St. Tammany Parish firefighters
affected in ACORN scandal

By Anne Lautzenheiser
St. Tammany News
Published on Wednesday, October 14, 2009 10:09 AM CDT



Fire officials in St. Tammany Parish are hot under the collar after learning earlier this month that nearly $1 million in federal fire prevention grant money was earmarked for the ACORN Institute in New Orleans.

Fire District 1 in Slidell and Fire District 3 in Lacombe had applied for grants through the Assistance to Firefighters program of the Federal Emergency Management Agency. Both were turned down.

“We had asked for a little over $100,000, and we were denied,” said Fire District 3 Chief Chuck Flynn. “Then I found out that ACORN was approved for $1 million, and that just made no sense, so I sent a letter to David Vitter.”

Flynn was hoping to install smoke detectors in low-income homes throughout the Lacombe area and that by doing so his department would prevent a repeat of a January incident that killed four children. In Slidell, FD1 had asked for about $20,000 for its Hazard House, a portable teaching aid that shows all of the possible fire hazards that can be found in a home.

The grant to ACORN in the amount of $997,402 was awarded on Sept. 4, just shortly before a controversial video surfaced in which ACORN employees were seen advising two filmmakers posing as a prostitute and a pimp on how to skirt tax laws. A few weeks later, Congress voted to cut off all funding to the group, thus freezing the grant.

The grant was one of the largest issued by FEMA under the program, and one of only three awarded in Louisiana, the others going to the State Fire Marshal’s Office in Baton Rouge and the Monroe Fire Department.

In a letter to Homeland Security Secretary Janet Napolitano, Vitter cited ACORN’s “history of abuse of federal dollars,” and asked that the grant be rescinded.

“When so many fire departments throughout the nation are struggling for funding for important and lifesaving projects, how is it that a non-fire department, with no clear expertise in fire safety and prevention, is given such a large award for fire safety?” Vitter asked in his letter.
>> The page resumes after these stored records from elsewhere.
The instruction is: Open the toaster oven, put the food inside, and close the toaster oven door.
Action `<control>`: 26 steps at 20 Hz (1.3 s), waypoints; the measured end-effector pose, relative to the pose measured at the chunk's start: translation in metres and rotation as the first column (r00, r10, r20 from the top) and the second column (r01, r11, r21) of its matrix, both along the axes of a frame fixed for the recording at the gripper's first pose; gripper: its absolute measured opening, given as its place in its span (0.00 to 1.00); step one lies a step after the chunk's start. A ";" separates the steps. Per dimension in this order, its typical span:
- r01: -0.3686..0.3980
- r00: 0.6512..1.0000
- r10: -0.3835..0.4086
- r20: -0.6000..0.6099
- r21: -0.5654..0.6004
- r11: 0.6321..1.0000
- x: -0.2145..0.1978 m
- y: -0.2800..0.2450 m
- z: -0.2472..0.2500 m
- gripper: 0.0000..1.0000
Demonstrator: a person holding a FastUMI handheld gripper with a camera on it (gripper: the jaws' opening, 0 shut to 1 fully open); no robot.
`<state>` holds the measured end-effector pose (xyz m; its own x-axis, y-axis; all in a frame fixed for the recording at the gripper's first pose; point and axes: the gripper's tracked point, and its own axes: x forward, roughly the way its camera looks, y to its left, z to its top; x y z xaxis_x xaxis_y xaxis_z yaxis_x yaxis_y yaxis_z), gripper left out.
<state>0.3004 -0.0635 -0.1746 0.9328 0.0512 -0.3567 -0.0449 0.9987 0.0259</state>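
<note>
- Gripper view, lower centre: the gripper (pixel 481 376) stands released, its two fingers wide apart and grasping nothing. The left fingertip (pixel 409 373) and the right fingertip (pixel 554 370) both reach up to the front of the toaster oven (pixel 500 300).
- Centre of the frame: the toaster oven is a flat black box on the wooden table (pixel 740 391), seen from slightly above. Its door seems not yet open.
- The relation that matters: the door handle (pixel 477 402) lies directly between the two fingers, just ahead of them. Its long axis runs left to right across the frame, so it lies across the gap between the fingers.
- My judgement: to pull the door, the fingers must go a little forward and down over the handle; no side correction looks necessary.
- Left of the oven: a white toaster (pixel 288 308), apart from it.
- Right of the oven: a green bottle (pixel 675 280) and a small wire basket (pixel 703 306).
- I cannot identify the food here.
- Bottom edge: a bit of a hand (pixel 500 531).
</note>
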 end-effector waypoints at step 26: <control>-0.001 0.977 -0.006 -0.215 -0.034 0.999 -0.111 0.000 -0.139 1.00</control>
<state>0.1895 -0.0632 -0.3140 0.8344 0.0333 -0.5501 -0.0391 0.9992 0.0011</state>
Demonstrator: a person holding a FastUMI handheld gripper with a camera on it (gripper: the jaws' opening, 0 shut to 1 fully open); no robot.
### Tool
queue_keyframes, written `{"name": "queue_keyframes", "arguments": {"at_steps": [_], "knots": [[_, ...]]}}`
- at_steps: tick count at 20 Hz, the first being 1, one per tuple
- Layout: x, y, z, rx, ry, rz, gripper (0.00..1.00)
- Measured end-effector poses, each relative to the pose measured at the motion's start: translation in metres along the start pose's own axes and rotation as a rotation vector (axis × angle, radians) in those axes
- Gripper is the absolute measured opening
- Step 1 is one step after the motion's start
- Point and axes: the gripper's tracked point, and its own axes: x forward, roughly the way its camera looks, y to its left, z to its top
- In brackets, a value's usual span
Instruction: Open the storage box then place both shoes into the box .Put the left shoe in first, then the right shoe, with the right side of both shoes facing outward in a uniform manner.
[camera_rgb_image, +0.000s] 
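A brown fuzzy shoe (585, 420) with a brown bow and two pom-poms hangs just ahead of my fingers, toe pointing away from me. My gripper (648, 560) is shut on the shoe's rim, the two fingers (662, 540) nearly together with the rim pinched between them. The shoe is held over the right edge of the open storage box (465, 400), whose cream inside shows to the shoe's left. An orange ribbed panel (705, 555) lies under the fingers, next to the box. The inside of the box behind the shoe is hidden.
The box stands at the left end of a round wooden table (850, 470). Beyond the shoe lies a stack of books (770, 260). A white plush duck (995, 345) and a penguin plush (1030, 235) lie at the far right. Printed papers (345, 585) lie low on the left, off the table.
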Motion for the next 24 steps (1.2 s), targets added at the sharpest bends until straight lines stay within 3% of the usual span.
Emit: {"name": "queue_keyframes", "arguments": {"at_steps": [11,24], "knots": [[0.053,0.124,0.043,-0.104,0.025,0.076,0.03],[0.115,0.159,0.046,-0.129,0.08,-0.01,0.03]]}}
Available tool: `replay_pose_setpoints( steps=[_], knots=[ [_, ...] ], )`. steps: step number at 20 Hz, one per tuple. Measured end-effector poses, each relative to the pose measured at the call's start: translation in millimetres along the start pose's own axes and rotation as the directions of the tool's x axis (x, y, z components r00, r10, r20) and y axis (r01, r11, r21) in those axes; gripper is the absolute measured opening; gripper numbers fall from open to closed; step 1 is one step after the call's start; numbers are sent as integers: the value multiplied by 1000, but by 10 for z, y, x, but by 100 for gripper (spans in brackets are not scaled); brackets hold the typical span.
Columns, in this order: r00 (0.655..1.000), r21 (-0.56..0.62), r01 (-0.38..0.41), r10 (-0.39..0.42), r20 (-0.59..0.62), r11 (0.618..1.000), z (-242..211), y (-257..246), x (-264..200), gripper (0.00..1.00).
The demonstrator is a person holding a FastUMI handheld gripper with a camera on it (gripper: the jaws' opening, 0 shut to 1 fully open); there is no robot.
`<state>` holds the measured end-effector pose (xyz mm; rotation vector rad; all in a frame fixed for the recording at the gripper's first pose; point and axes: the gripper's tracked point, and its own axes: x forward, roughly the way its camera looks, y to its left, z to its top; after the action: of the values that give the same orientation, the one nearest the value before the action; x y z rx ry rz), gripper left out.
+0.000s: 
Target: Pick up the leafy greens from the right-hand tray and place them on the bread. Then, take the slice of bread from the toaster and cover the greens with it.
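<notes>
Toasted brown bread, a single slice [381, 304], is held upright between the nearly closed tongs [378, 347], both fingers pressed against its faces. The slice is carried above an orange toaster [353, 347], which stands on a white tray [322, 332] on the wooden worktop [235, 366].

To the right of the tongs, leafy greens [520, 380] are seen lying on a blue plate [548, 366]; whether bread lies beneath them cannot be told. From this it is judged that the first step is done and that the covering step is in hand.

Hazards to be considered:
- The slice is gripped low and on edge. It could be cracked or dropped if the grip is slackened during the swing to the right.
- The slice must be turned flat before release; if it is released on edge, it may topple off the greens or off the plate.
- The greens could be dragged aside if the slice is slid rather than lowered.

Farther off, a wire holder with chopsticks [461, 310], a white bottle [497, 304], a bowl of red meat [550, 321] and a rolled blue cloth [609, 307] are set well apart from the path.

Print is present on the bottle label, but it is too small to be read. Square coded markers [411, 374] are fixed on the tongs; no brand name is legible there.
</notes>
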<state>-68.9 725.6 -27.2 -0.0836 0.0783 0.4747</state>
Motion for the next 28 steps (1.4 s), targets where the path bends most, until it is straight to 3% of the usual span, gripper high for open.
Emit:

It is unclear if the money will be redistributed, although Clark Stevens, a FEMA spokesperson, confirmed that the money would not be awarded to ACORN.

“No funds have been provided and the grant has been frozen, as a result of the resolution passed by Congress,” said Stevens.

According to FEMA regulations, the grant program has very specific window of opportunity in which applications are made and grants awarded, and that period has passed. Flynn said he did not expect to receive any additional funding at this point.

“I don’t know if we’ll get anything out of it,” said Flynn. “But the funds to ACORN are frozen, and that’s the big thing.”